**PROMPT:** Write out again, exactly as they stand, the line that includes "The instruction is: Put" and all remaining lines of the entries.
───── EXERCISE DATA
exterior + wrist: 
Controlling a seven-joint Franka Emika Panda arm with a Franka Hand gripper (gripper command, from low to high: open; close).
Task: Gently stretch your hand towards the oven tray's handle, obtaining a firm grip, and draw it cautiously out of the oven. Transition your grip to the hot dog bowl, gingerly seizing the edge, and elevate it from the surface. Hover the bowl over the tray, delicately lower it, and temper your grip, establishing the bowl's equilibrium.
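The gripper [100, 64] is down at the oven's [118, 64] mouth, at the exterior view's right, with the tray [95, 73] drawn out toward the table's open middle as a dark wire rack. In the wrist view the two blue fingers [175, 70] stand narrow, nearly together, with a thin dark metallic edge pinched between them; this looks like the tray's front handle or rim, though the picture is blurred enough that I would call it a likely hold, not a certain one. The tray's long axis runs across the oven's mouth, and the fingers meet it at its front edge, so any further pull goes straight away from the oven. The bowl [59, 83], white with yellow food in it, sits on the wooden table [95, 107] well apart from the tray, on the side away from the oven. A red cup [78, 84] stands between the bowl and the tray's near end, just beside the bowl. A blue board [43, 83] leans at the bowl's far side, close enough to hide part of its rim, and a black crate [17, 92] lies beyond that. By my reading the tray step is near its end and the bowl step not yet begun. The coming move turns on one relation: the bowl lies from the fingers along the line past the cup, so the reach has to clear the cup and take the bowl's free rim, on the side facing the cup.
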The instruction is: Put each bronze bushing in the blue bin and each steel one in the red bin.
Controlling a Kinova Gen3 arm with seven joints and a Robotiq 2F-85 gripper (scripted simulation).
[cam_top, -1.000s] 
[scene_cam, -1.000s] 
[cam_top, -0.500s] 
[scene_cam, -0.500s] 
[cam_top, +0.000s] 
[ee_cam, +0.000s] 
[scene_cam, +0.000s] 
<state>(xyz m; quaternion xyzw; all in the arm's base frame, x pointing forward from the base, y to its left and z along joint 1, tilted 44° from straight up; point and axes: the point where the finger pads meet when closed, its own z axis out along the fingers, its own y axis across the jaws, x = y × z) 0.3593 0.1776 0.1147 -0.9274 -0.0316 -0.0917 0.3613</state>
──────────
**THE ANSWER:**
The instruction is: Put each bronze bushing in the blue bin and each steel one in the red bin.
Controlling a Kinova Gen3 arm with seven joints and a Robotiq 2F-85 gripper (scripted simulation).
[cam_top, -1.000s] 
[scene_cam, -1.000s] 
[cam_top, -0.500s] 
[scene_cam, -0.500s] 
[cam_top, +0.000s] 
[ee_cam, +0.000s] 
[scene_cam, +0.000s] 
<state>(xyz m; quaternion xyzw; all in the arm's base frame, x pointing forward from the base, y to its left and z along joint 1, tilted 44° from straight up; point and axes: the point where the finger pads meet when closed, its own z axis out along the fingers, its own y axis across the jaws, x = y × z) 0.3593 0.1776 0.1147 -0.9274 -0.0316 -0.0917 0.3613</state>

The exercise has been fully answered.